Sitting in the chair at the wound-specialist’s, my shirt off, the ponytailed doctor coming back with about four nurses in tow.
“This is something you might only see once or twice in your career,” he tells his nurses. “That’s why I’ve brought you in here. This is a piercing wound and this young man got it from the Sundance.”
40. Sometimes I’d get depressed and get in a groove of drinking at this one bar a few blocks away when I got off work at seven in the morning. Sometimes Indian Pat would be there (he hated being called that). There’d be just him and me and the bartender and a few others who came and went. Pat had graduated from Haskell, had worked for various tribes and lived in Tacoma for twenty-four years, had moved back to Nebraska, retired from a government job, and was now a drunk who lived by himself and did little with his days but those two things. We’d get hammered and he’d tell the same stories over and over again, wanting to talk about Indian things, wanting to talk about anything but, like the women on the muted morning shows playing above the bar or the women on the mexican game shows that he watched at home but couldn’t understand. Sometimes he’d tell the story of why he drank without ever really telling it. “My wife and I had one son,” he’d say. “You know, he was planning to Sundance, like what you did, but then he got in that car wreck and died and that was it.”

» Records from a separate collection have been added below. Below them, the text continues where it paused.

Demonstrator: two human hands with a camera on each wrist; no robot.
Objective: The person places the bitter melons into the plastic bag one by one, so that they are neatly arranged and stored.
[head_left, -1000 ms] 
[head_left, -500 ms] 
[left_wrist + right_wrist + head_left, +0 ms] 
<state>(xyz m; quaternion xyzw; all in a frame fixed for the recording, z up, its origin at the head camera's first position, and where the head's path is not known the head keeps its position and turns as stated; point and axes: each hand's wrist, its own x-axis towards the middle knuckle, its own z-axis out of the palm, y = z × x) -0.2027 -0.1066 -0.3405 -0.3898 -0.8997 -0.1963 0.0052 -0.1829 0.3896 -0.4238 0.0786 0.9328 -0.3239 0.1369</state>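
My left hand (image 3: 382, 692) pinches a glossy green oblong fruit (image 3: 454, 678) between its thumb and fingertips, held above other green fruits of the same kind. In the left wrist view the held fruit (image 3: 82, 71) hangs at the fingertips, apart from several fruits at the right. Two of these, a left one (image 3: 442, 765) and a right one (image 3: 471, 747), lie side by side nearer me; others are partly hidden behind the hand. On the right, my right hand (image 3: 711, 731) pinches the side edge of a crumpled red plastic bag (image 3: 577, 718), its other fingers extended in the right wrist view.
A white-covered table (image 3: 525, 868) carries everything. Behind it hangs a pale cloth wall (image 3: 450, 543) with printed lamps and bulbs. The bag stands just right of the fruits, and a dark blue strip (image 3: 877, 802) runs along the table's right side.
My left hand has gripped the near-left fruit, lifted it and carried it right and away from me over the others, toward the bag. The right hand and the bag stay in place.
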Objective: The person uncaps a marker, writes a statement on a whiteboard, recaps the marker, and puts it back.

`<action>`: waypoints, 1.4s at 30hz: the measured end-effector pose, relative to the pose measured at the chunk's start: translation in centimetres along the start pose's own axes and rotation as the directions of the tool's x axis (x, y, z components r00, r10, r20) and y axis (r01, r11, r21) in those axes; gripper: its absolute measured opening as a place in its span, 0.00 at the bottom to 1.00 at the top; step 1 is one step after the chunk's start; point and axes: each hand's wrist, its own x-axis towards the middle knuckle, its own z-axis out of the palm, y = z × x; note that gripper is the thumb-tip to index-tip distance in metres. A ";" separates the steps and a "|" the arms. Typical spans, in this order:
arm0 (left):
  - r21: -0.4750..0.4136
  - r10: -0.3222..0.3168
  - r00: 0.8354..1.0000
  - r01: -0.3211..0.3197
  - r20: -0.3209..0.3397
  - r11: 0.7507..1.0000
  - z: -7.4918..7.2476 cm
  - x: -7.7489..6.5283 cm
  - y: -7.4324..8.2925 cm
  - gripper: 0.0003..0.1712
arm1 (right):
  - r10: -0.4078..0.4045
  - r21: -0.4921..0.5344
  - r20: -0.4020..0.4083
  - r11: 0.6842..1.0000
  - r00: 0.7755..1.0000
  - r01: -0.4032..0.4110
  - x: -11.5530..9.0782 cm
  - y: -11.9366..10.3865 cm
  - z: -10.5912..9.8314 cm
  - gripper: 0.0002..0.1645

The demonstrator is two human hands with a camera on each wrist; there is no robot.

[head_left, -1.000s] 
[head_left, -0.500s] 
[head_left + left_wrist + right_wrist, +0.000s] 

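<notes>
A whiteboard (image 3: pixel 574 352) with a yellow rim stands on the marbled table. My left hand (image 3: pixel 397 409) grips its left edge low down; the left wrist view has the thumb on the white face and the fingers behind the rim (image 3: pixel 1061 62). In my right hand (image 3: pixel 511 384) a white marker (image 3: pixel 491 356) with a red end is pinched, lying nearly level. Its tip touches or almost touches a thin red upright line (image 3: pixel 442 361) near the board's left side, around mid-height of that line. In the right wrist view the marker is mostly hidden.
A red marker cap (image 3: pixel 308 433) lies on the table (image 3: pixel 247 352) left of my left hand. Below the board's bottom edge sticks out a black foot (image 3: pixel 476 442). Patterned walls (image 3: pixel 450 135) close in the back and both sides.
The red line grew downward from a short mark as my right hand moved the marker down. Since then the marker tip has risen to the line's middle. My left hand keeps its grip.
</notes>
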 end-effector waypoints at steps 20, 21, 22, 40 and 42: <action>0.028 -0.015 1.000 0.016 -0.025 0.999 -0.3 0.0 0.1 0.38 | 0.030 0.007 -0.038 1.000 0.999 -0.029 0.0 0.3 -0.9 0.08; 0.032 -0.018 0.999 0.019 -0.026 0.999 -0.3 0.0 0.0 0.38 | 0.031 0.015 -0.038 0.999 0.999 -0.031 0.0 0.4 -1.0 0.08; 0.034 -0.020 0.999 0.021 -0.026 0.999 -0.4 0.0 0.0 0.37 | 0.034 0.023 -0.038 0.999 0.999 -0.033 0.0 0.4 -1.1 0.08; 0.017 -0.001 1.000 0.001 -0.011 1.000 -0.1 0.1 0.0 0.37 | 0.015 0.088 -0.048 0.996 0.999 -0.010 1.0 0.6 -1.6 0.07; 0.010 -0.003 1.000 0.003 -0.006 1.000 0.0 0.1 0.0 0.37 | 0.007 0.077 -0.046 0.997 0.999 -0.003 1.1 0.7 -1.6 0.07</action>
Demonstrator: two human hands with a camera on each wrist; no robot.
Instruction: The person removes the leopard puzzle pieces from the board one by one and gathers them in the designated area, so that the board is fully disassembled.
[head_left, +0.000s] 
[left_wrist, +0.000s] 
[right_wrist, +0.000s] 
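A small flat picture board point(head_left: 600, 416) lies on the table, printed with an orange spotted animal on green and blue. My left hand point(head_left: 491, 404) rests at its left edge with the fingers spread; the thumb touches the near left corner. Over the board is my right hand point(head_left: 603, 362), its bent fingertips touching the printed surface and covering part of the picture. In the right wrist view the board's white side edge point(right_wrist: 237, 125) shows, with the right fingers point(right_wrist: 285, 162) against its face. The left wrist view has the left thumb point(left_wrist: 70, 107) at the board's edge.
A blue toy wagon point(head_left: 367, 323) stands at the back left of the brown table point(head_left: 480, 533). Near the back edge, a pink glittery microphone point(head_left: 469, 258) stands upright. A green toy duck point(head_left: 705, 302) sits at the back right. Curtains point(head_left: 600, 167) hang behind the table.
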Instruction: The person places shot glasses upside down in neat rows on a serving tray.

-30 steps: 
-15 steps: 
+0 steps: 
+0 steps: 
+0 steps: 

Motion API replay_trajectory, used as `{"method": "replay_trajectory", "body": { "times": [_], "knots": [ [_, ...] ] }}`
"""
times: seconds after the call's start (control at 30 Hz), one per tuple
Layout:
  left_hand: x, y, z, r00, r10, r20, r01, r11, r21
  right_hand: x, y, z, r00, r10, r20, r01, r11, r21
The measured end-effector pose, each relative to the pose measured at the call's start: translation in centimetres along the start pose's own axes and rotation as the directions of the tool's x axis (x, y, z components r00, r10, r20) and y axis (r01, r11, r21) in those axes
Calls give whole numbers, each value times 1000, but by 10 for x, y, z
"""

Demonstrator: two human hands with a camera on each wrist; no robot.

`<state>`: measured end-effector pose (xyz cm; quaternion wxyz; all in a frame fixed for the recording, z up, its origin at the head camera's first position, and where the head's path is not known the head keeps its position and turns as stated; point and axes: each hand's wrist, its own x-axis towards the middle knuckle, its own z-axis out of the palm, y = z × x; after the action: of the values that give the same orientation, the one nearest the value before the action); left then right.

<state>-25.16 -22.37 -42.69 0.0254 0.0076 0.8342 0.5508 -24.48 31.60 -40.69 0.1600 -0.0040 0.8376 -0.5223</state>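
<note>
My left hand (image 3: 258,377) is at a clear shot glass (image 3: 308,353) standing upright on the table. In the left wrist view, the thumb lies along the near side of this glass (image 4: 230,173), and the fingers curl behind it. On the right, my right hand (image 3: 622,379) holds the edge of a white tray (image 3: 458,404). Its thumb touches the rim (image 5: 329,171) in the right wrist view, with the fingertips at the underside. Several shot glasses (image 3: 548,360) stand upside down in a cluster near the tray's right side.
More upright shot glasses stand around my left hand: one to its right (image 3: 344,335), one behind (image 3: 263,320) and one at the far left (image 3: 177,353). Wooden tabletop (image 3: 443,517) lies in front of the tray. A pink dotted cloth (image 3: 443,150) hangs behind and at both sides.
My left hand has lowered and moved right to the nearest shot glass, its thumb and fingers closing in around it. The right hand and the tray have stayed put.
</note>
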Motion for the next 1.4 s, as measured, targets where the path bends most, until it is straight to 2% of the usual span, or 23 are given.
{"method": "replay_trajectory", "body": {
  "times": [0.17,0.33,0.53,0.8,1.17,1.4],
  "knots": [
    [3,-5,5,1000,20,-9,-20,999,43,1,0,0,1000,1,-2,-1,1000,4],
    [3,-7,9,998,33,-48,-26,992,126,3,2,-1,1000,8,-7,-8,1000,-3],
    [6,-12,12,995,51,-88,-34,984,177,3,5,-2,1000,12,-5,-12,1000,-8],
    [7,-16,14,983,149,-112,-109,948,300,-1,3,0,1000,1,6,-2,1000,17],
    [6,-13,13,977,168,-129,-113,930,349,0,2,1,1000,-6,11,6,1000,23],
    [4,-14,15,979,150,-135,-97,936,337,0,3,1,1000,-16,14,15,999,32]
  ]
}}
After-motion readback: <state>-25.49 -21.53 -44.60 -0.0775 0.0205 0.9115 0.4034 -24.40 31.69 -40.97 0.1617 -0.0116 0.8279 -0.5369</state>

39. Sometimes I’d get so drunk in the bar on those mornings with Pat that I’d really start loading up the jukebox with my songs I liked and open up and tell him all sorts of things the spirits had told me over the years, telling him my visions, my dreams, everything.
“My mom had big medicine,” he’d say, leaning back, his arms crossed, drunk as hell, ready to tell me the same stories he always told when I let myself start talking that way. “People were scared of her, including my wife. That tornado that came through Pine Ridge in 68′ when I was a teenager -you know, there’s some people who say that she’s the one who caused it.”
38. I’d had a hawk in my freezer for almost two years, just the body of it that I needed to bury.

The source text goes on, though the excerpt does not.